Foreign Secretary: time running out for the Assad regime
Foreign Secretary William Hague has said the time is running out for the Assad regime to adopt and implement Kofi Annan's six point plan and stop the torture, abuse and murder of their own people.
Speaking ahead of his visit to Moscow, the Foreign Secretary said:
“It is a familiar tactic of the Assad regime to blame others for what is happening in their country, to try to get out of responsibility for the scale of death and destruction. We are absolutely sickened in the British Government and across the international community by what we’ve seen over the last couple of days, in particular the deaths of more than a hundred unarmed men, women and children.
“Of course they are part of twelve thousand, perhaps fifteen thousand deaths in Syria over the last year, predominantly at the hands of the regime and so they are more statistics in that huge total. But I think they also shine a light for the whole world on the nature of this conflict, on the oppression and brutality of the regime and the deaths of so many children, although they are among again many hundreds of children who have been tortured, abused or murdered by the Assad regime, again illuminates the type of tyranny that the people of Syria have been experiencing.
“So the British Government is taking several steps in response. I’ve already given instructions that the Syrian charge d’affaires be summoned to the Foreign Office so that we can underline our absolute horror at what has happened, but also our continued insistence that the Syrian regime should implement Kofi Annan’s six point plan that they currently refuse to do.
“I have also called for urgent discussions in the United Nations Security Council so the world as a whole can put more pressure on the Syrian regime. We are also discussing with our, with our allies what other steps we can take over the coming days and within the European Union we will be working on more sanctions on the regime.

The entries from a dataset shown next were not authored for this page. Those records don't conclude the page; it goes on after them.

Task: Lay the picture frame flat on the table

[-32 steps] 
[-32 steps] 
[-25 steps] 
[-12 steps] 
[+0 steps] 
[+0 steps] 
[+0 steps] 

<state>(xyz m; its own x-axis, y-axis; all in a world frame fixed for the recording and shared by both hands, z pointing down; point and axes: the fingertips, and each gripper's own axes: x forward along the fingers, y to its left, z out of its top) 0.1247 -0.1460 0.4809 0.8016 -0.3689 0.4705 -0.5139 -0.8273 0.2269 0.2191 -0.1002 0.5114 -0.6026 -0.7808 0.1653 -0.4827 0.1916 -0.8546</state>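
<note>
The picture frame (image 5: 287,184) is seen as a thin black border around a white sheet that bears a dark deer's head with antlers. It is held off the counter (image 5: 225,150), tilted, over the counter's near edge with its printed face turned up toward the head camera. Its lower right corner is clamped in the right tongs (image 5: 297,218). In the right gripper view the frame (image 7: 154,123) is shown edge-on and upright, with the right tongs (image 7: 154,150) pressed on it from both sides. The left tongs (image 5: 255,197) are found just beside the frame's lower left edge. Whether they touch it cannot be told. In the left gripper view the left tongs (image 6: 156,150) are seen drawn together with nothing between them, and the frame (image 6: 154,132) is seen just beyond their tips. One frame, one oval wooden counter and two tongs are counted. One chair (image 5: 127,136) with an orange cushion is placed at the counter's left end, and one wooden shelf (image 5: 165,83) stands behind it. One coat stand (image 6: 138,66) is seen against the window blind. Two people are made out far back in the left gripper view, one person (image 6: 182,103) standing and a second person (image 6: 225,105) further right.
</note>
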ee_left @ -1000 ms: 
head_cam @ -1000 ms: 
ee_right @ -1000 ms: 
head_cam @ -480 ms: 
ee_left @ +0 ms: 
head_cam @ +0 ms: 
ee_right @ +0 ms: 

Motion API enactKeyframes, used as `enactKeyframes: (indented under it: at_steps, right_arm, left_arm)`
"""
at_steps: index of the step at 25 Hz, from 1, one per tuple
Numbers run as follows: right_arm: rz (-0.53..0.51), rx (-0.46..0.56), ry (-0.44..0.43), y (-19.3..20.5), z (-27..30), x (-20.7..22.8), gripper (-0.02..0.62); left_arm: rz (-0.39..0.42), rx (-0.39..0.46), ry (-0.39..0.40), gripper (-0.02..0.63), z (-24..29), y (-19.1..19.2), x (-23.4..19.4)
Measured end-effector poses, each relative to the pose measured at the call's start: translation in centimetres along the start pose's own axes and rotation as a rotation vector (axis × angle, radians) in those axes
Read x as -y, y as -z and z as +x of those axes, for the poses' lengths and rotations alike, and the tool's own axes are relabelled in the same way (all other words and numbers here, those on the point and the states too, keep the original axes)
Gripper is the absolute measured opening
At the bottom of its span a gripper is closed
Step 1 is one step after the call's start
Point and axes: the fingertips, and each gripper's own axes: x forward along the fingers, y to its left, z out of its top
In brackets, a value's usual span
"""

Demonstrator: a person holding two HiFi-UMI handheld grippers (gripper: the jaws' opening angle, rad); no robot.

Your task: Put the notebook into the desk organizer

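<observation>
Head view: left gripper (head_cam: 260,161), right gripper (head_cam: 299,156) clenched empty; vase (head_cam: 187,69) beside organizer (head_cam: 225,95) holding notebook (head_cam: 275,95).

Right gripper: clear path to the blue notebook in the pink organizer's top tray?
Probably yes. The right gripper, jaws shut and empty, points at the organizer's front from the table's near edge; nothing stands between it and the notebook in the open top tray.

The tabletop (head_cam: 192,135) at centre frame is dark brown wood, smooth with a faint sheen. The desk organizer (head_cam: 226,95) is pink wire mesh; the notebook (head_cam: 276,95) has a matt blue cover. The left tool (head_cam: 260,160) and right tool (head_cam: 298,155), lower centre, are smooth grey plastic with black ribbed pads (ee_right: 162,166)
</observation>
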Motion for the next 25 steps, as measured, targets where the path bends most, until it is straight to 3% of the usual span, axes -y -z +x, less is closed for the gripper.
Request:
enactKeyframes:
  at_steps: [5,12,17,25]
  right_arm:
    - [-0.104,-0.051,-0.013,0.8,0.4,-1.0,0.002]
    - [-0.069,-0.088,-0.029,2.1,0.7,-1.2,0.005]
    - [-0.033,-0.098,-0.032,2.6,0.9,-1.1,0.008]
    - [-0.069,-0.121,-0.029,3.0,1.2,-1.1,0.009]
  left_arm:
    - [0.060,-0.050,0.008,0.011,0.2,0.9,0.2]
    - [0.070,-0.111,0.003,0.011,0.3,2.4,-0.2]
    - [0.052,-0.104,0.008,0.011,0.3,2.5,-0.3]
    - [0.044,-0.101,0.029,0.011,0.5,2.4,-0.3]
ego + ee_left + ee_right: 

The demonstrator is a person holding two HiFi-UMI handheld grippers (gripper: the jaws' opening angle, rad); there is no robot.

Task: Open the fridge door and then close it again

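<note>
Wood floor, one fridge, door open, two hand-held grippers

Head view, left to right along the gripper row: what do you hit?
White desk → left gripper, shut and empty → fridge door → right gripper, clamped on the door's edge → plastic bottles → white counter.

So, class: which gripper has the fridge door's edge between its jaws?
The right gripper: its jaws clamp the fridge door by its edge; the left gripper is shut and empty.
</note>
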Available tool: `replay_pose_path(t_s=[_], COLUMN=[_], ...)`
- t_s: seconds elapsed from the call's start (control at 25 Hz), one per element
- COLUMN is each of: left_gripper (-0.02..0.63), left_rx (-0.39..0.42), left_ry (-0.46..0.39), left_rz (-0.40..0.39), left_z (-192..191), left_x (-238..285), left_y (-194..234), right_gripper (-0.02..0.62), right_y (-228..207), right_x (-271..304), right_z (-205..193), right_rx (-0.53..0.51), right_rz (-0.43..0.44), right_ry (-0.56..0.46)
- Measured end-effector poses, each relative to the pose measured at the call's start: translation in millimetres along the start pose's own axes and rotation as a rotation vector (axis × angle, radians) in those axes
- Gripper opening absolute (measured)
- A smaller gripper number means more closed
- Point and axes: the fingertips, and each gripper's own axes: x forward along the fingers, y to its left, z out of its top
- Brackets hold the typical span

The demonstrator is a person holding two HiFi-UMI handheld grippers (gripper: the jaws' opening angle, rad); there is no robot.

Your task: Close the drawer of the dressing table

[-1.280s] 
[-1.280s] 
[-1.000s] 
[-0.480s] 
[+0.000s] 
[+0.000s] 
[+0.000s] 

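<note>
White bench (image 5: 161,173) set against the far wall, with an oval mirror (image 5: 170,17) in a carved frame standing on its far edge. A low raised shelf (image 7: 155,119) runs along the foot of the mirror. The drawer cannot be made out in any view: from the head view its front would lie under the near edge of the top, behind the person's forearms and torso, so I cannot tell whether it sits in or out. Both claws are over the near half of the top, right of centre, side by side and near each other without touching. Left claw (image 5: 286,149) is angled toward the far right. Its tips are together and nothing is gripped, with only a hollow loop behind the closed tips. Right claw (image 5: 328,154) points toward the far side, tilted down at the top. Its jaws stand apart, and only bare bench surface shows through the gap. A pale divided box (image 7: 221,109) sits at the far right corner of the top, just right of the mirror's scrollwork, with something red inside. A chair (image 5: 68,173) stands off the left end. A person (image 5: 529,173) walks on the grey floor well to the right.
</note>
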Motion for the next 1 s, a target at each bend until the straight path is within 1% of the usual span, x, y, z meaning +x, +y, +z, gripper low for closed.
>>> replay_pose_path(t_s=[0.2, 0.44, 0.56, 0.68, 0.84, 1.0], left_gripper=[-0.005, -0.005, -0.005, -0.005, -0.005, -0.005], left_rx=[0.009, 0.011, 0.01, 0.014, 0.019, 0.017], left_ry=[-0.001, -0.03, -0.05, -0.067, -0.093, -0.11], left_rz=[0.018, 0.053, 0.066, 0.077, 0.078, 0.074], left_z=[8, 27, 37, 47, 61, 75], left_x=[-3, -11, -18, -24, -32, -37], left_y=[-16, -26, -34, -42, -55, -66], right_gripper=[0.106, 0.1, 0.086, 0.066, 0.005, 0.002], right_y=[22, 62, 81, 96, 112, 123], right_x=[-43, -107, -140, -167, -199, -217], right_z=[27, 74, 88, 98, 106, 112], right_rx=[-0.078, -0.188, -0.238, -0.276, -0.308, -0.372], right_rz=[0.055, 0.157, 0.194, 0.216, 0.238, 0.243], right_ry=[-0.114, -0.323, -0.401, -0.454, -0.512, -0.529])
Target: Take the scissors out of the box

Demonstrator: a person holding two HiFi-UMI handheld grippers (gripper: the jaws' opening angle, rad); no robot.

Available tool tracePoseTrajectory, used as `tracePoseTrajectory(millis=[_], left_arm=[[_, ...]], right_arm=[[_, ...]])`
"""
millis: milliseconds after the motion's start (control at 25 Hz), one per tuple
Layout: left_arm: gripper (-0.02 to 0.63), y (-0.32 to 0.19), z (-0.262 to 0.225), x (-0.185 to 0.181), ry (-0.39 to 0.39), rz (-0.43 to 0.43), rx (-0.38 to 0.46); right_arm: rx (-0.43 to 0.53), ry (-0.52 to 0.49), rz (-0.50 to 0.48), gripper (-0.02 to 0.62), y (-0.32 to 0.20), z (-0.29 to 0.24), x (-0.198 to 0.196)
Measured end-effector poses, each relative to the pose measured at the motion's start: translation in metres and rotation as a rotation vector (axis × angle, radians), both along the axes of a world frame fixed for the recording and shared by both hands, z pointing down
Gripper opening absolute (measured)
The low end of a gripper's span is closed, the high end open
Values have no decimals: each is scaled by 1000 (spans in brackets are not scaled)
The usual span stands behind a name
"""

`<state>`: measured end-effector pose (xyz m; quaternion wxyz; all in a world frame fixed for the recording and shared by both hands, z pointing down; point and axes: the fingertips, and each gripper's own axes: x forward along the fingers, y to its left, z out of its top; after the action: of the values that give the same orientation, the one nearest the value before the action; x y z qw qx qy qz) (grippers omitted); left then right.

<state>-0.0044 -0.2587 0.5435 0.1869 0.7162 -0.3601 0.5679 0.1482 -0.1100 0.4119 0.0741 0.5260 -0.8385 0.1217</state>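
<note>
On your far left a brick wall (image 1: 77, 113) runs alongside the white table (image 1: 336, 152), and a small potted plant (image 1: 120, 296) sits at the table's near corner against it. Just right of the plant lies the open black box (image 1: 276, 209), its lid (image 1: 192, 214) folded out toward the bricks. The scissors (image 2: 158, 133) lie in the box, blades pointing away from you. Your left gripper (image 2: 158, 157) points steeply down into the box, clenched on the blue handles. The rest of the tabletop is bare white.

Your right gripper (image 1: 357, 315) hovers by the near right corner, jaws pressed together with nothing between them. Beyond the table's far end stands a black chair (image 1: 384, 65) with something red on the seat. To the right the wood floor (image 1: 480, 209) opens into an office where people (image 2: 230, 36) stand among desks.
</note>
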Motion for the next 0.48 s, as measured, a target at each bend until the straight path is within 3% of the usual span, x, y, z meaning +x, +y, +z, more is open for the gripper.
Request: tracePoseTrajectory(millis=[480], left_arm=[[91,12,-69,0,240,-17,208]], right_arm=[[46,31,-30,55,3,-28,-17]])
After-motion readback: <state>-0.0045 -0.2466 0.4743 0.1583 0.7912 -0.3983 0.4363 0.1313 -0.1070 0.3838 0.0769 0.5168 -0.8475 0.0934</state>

“I have also discussed this morning with Kofi Annan, the UN Special Representative on these matters who’s travelling to Damascus for meetings tomorrow. I’ve discussed with him the scope for increasing the size of the UN monitoring mission which is currently coming up to its strength of three hundred monitors. We think there’s a good case for increasing the size of that mission and I’ve discussed with him the urgency of getting a political process going in Syria which is his objective before time runs out. Time will run out before too long on that.
“I’m travelling to Moscow later this evening to discuss with the Russian Foreign Minister this situation. The Russians have a great deal of leverage over the Syrian regime. We have had many differences of view with Russia at the Security Council, but Russia does support the Annan plan and so I hope Russia will redouble its efforts to get the Assad regime to implement that plan. It’s not in the interests of Russia, just as it’s not in the interests of anybody in the world, for Syria to descend in to an even bloodier situation and into full scale civil war and that is now the danger.
“… The important thing at the moment is to try to make the Annan plan work. The international community is not agreed on whether there would be intervention or what type of intervention there would be if the Annan plan didn’t work. Certainly if we come to the point where the Annan plan has clearly failed, Britain will be arguing for a stronger response from the world, from the United Nations Security Council, increasing our support to the opposition, imposing further sanctions and measures on the Syrian regime. But our emphasis now and the emphasis of all the permanent members of the Security Council - Britain and Russia included - is to try to get the Annan plan to work. But time is running out for the Assad regime to adopt that plan, implement that plan and stop the torture, abuse and murder of their own people”.